#### Records from a dataset:
··········
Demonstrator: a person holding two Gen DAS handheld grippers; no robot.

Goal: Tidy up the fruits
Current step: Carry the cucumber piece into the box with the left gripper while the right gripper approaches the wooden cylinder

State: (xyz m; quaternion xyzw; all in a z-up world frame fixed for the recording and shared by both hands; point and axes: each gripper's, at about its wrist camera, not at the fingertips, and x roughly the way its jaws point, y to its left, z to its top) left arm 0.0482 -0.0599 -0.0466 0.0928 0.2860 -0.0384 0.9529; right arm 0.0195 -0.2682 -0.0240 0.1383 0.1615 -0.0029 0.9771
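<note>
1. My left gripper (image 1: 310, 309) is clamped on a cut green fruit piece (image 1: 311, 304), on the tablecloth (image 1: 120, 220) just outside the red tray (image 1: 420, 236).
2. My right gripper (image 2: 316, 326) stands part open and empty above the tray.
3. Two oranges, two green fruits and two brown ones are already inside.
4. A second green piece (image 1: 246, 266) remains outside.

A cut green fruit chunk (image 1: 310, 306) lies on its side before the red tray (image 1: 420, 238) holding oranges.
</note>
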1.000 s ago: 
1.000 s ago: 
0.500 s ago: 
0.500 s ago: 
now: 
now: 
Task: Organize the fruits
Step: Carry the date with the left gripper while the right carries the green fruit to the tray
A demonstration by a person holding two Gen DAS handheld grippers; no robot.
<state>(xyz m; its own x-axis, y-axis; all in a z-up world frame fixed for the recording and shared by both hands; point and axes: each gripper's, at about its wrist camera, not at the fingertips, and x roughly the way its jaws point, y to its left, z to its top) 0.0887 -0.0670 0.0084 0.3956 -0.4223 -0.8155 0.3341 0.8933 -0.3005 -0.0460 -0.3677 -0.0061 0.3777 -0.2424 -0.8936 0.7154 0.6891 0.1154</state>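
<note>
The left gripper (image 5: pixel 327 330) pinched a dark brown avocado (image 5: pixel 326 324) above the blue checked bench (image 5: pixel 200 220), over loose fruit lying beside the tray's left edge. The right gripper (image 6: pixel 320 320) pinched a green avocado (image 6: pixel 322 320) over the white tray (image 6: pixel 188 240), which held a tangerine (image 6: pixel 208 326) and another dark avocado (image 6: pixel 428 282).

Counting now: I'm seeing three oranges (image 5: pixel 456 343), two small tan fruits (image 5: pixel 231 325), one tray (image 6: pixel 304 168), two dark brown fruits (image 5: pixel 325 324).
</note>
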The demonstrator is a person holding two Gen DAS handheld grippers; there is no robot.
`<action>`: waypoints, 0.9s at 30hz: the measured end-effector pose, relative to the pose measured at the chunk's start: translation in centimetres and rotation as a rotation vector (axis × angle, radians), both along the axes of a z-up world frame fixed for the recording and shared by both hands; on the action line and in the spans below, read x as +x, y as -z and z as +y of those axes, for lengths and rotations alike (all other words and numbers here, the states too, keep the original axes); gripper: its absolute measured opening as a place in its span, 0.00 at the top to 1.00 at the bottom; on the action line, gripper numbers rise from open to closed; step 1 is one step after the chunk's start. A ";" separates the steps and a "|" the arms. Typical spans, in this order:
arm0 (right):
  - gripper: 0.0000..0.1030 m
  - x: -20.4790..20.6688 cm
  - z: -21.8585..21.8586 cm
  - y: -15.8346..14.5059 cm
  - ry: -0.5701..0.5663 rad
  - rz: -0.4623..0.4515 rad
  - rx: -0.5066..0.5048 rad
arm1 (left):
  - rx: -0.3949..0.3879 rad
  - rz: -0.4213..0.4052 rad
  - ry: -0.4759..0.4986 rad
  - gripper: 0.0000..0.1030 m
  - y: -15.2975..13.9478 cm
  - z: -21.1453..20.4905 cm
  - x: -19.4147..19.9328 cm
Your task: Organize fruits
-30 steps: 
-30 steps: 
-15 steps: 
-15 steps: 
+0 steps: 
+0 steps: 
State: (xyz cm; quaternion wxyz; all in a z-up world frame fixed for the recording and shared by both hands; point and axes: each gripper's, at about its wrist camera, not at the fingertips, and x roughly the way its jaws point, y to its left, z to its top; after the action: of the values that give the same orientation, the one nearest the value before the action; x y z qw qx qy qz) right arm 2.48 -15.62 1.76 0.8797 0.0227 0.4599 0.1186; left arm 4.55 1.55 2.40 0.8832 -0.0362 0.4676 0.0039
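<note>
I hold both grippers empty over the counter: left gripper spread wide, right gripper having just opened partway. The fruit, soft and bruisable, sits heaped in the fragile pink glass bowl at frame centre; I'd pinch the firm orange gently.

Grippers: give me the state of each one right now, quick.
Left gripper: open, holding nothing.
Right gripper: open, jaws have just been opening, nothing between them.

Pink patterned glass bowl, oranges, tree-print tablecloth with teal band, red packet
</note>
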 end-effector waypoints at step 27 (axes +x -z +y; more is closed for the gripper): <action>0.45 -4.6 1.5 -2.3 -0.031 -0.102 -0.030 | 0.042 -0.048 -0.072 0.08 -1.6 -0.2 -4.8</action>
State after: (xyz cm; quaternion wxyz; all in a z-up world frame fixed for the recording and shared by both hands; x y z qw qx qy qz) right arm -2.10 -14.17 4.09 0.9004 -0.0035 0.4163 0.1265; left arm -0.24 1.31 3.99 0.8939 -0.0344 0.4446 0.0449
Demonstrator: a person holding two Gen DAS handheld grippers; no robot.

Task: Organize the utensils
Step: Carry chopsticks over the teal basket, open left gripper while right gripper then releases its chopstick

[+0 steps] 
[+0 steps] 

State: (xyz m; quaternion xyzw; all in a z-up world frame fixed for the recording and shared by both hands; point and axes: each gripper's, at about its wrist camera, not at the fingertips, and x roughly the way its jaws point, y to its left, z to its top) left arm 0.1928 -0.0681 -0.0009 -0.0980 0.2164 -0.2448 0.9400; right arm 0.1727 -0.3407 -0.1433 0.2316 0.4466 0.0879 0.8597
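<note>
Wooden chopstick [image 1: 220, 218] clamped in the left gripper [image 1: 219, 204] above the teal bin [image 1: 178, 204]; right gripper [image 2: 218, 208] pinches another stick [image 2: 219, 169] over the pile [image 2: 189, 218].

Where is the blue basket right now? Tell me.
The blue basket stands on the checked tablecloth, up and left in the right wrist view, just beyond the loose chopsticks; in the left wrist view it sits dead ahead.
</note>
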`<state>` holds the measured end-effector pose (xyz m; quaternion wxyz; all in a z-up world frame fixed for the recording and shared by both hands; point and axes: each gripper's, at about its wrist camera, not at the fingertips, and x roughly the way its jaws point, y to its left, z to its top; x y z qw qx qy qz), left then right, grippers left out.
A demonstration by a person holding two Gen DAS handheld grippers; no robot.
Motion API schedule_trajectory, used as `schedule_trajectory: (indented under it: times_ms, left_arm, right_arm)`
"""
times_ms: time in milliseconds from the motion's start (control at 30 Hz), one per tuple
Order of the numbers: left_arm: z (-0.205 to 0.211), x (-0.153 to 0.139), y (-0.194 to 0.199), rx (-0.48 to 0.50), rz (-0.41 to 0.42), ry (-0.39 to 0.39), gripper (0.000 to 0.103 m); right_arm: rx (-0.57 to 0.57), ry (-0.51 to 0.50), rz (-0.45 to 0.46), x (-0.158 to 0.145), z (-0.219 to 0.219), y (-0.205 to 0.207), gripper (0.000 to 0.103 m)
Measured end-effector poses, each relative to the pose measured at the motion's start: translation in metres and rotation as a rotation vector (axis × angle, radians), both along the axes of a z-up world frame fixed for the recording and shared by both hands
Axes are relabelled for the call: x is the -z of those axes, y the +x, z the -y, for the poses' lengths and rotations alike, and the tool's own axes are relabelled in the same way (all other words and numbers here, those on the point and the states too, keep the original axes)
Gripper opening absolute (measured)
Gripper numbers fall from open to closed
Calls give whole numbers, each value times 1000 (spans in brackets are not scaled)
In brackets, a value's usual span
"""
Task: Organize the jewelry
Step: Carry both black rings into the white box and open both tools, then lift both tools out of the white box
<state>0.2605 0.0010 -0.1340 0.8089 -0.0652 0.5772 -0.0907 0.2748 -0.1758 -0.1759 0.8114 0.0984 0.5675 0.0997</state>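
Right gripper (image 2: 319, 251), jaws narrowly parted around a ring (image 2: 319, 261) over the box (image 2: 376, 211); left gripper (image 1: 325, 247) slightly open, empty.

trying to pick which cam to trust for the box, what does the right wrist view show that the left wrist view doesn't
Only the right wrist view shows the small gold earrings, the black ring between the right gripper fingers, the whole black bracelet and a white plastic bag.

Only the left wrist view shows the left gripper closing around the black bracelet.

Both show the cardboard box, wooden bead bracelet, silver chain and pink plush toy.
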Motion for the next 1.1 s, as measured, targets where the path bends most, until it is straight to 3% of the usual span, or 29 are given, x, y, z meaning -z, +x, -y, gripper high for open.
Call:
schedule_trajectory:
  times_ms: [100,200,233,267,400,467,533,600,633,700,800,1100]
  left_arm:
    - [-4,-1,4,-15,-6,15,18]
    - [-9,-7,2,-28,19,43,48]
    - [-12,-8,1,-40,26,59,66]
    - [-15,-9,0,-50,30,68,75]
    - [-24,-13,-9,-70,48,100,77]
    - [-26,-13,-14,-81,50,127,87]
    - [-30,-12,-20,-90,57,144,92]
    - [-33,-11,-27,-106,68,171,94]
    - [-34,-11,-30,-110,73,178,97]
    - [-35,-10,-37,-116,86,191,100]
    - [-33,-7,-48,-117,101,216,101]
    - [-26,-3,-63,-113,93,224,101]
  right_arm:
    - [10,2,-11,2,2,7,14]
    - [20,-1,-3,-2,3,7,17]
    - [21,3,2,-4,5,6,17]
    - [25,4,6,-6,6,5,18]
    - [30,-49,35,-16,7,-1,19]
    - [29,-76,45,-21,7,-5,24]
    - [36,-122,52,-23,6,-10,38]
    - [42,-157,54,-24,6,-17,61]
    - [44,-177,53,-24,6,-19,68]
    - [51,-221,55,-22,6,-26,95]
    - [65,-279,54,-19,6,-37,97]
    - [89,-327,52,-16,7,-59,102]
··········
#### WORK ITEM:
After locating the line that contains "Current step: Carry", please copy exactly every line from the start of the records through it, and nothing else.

#### WRITTEN ANSWER:
Demonstrator: a person holding two Gen DAS handheld grippers; no robot.

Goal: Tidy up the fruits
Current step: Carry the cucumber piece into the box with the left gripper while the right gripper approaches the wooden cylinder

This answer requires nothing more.